What to produce:
Take the entries below and print, exactly, the stretch from the line containing "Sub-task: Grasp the" through the line containing "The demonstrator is", both included.

Stored items from a collection:
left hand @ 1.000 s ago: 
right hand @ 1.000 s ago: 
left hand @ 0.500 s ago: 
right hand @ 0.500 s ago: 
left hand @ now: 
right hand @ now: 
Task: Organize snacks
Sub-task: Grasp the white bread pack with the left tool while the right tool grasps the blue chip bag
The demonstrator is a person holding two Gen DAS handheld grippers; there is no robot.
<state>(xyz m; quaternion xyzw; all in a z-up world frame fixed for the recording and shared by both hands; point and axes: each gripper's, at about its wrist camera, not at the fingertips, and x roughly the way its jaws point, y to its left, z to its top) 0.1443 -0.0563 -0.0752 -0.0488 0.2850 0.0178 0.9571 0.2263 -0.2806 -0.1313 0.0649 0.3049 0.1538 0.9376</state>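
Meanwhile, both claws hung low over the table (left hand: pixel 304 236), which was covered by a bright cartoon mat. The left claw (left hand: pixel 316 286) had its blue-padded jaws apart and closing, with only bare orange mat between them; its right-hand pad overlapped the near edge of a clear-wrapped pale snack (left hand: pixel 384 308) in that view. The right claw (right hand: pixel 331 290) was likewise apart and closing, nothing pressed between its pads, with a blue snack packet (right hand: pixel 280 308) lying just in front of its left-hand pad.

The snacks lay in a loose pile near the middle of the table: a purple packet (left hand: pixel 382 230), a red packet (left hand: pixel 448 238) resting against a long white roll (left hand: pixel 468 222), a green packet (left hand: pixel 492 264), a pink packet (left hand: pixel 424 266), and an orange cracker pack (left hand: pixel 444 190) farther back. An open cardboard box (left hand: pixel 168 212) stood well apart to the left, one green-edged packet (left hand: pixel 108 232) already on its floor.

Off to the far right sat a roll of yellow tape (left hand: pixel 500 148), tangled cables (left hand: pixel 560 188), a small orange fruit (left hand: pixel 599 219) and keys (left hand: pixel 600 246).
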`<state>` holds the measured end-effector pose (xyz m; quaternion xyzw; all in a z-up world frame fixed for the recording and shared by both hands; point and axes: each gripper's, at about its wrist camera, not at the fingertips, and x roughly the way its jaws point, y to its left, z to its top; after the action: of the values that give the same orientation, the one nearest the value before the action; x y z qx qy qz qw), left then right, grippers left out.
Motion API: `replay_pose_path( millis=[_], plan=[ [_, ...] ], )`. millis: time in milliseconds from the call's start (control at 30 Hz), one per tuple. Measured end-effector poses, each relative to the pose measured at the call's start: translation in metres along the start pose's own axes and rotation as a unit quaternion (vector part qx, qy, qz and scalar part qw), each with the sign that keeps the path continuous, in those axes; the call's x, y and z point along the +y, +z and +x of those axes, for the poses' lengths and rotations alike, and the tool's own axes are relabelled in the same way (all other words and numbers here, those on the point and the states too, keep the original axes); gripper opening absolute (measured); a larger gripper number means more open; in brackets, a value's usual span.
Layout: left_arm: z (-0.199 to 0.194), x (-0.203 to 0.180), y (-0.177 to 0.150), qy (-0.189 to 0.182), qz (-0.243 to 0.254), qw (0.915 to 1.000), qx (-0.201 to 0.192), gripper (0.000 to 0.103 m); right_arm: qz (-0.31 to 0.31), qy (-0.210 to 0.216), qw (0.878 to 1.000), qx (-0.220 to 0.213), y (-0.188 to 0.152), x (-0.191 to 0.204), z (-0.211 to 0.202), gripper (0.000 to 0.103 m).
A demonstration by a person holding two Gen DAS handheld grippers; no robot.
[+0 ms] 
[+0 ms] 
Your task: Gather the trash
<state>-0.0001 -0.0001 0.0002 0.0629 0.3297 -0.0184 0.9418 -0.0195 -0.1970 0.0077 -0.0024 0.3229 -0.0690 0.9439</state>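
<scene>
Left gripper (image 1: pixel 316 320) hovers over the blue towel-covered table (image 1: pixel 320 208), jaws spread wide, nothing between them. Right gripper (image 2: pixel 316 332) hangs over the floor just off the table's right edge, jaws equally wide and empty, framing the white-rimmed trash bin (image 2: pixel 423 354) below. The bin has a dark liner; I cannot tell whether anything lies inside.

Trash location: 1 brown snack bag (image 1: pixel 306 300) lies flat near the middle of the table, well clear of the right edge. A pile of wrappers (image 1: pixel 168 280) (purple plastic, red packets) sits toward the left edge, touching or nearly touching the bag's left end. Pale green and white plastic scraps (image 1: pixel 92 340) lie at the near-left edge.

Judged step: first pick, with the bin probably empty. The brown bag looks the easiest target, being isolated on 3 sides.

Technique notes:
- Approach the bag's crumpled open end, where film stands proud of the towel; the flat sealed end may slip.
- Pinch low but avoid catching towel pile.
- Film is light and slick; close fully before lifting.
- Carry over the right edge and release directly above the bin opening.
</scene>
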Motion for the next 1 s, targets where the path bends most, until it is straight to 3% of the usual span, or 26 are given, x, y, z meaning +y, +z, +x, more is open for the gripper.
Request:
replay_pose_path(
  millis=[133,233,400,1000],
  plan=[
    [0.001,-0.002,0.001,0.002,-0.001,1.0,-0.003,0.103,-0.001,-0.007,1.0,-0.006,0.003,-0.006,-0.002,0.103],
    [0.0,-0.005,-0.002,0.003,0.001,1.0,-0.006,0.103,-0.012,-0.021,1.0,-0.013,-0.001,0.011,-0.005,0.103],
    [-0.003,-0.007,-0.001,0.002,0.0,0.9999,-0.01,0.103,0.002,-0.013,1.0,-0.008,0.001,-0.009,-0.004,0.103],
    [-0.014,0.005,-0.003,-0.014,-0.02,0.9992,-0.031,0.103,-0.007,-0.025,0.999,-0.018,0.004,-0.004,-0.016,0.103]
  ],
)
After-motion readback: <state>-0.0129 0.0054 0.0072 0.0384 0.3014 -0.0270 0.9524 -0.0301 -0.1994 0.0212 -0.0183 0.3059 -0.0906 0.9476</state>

Result:
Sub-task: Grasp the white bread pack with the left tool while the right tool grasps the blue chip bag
The demonstrator is a person holding two Gen DAS handheld grippers; there is no robot.

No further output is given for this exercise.